Task goal
Make an exact transcript of the lines in the data below, starting with the one containing "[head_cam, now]" and going on through the one containing "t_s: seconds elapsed", with both included and the pictures left out.

(Excerpts from a dataset)
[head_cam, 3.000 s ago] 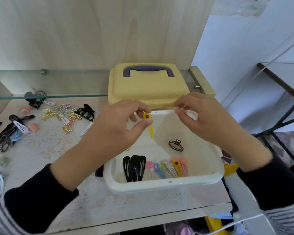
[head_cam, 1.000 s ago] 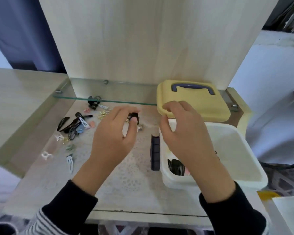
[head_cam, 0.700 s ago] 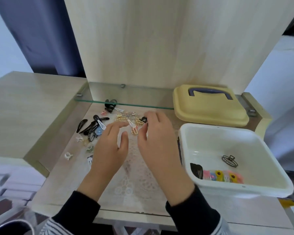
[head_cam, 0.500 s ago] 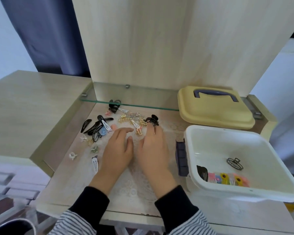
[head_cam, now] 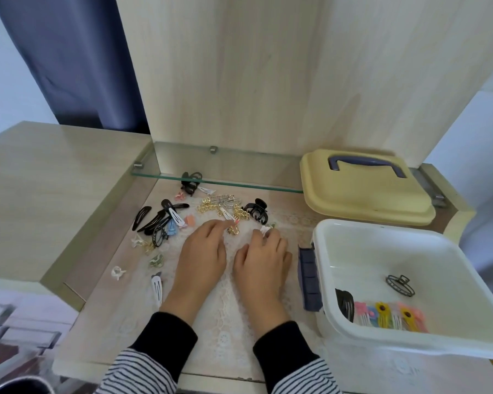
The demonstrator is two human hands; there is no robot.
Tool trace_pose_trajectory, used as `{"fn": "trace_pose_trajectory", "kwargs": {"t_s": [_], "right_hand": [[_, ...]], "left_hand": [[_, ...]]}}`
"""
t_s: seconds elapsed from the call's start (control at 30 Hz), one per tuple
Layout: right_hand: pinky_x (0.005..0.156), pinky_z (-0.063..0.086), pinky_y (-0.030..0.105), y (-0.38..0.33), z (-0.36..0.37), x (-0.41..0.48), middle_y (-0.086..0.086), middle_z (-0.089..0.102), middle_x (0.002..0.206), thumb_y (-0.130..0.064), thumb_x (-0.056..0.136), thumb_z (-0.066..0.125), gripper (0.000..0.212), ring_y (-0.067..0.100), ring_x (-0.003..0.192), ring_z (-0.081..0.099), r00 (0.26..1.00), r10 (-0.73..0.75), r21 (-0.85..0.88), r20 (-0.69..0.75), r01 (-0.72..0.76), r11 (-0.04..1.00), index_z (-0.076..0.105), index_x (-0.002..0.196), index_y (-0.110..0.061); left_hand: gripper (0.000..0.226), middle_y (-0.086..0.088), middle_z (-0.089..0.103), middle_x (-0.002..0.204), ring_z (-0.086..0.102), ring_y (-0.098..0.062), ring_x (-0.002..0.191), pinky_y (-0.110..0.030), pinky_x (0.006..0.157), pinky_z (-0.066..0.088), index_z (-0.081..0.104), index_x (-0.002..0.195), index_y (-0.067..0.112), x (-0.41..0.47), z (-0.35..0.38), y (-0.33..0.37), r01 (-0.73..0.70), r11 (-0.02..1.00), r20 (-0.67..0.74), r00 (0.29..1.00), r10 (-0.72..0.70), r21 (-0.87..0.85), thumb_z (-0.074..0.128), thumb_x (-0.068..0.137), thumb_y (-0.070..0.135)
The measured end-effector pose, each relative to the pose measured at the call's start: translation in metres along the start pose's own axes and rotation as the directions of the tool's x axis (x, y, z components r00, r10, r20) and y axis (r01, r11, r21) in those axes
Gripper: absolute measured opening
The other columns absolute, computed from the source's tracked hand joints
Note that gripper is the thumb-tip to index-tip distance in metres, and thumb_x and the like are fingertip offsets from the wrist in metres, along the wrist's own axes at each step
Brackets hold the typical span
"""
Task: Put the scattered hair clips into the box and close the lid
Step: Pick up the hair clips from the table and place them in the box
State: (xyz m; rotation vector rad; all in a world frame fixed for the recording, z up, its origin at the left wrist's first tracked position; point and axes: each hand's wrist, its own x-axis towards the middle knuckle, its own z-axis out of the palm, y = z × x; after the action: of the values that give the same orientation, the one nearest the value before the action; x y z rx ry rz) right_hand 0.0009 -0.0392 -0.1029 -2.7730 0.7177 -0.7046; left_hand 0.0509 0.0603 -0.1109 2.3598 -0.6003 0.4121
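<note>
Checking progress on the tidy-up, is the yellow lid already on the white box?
No, the yellow lid lies on the surface behind the white box, which stands open with clips inside.

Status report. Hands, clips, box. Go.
Left hand and right hand down among scattered clips. Box open, partly filled; lid off behind it. Nothing blocking.

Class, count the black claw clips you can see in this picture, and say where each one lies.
3: one black claw clip under the glass shelf, one beside the gold clips, one thin one inside the white box. Others may hide in the left pile.
</note>
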Motion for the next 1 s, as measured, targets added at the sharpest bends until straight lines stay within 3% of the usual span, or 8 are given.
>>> {"fn": "trace_pose_trajectory", "kwargs": {"t_s": [0.13,0.3,0.5,0.67,0.8,1.0], "right_hand": [[0.061,0.042,0.035,0.0019,0.0044,-0.0016,0.01,0.059,0.095,-0.021,0.073,0.062,0.021,0.026,0.078,0.052,0.999,-0.022,0.011,-0.032,0.022,1.0,0.062,0.091,-0.012],[0.059,0.041,0.035,0.0016,0.004,-0.0011,0.006,0.057,0.085,-0.02,0.071,0.064,0.019,0.025,0.074,0.051,0.998,-0.025,0.029,-0.057,0.027,0.999,0.056,0.086,-0.013],[0.062,0.042,0.035,0.003,0.0068,-0.0008,0.007,0.06,0.094,-0.025,0.072,0.068,0.039,0.025,0.081,0.054,0.997,-0.03,0.033,-0.078,0.033,0.999,0.067,0.11,-0.018],[0.064,0.029,0.029,0.0054,0.0037,-0.0006,0.002,0.058,0.089,-0.026,0.072,0.07,0.021,0.022,0.079,0.052,0.996,0.02,0.05,-0.083,-0.016,0.999,0.071,0.092,-0.021],[0.069,0.028,0.026,0.0073,0.0042,0.0002,0.004,0.06,0.093,-0.017,0.078,0.069,0.018,0.024,0.084,0.054,0.995,0.075,0.169,-0.063,-0.064,0.984,0.073,0.096,-0.018],[0.067,0.027,0.025,0.0069,0.0007,0.0005,0.003,0.063,0.087,-0.016,0.085,0.066,0.008,0.025,0.081,0.056,0.992,0.102,0.26,-0.077,-0.079,0.962,0.072,0.091,-0.017]], "left_hand": [[0.043,0.003,0.063,0.118,0.06,-0.016,0.103,-0.035,0.086,0.052,0.062,0.123,0.021,-0.0013,0.0007,-0.0012,-0.015,1.0,-0.002,1.0,0.015,0.001,0.05,0.088,-0.001],[0.021,0.005,0.064,0.106,0.06,-0.014,0.092,-0.035,0.08,0.052,0.064,0.109,0.016,-0.0022,0.0019,-0.0024,-0.006,1.0,-0.024,1.0,0.006,-0.013,0.053,0.092,0.01],[0.011,0.007,0.065,0.094,0.06,-0.014,0.083,-0.039,0.076,0.052,0.064,0.099,0.018,-0.0026,0.002,-0.0041,-0.03,0.999,-0.032,0.999,0.03,-0.011,0.062,0.089,0.021],[0.013,0.006,0.067,0.092,0.062,-0.016,0.08,-0.042,0.073,0.053,0.065,0.098,0.018,-0.0038,0.0003,-0.0031,-0.03,1.0,-0.047,0.998,0.03,0.003,0.06,0.088,0.025],[0.028,0.008,0.068,0.097,0.064,-0.015,0.084,-0.041,0.075,0.053,0.067,0.102,0.02,-0.0041,-0.002,-0.0024,-0.025,1.0,-0.036,0.999,0.025,0.013,0.049,0.087,0.035],[0.025,0.01,0.065,0.093,0.061,-0.013,0.084,-0.041,0.074,0.052,0.069,0.096,0.022,-0.004,-0.0032,-0.0032,0.0,1.0,-0.036,0.999,0.0,0.015,0.051,0.089,0.039]]}}
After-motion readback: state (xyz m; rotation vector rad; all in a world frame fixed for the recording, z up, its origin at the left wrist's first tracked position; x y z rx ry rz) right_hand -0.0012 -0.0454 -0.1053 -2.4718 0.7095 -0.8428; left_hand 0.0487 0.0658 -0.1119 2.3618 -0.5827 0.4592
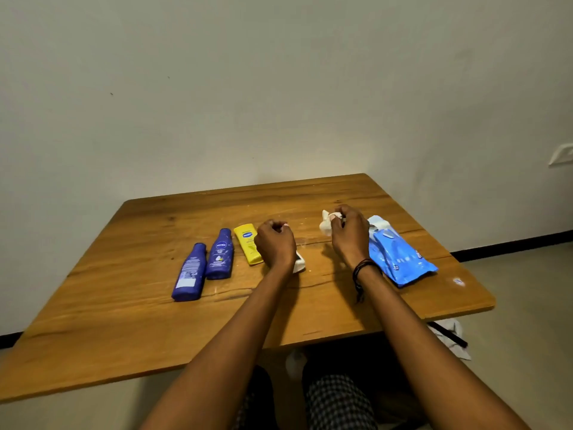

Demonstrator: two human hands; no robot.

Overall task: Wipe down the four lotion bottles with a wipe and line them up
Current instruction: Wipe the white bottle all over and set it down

Response area
[head_cam, now] 
The demonstrator is two human hands; there is no robot.
Tool trace_pose_trajectory, used as `{"fn": "trace_pose_trajectory", "kwargs": {"t_s": [_], "right_hand": [[_, ...]], "left_hand": [[_, ...]]}}`
"""
t_s: seconds elapsed from the call's start (control at 30 Hz), one per tuple

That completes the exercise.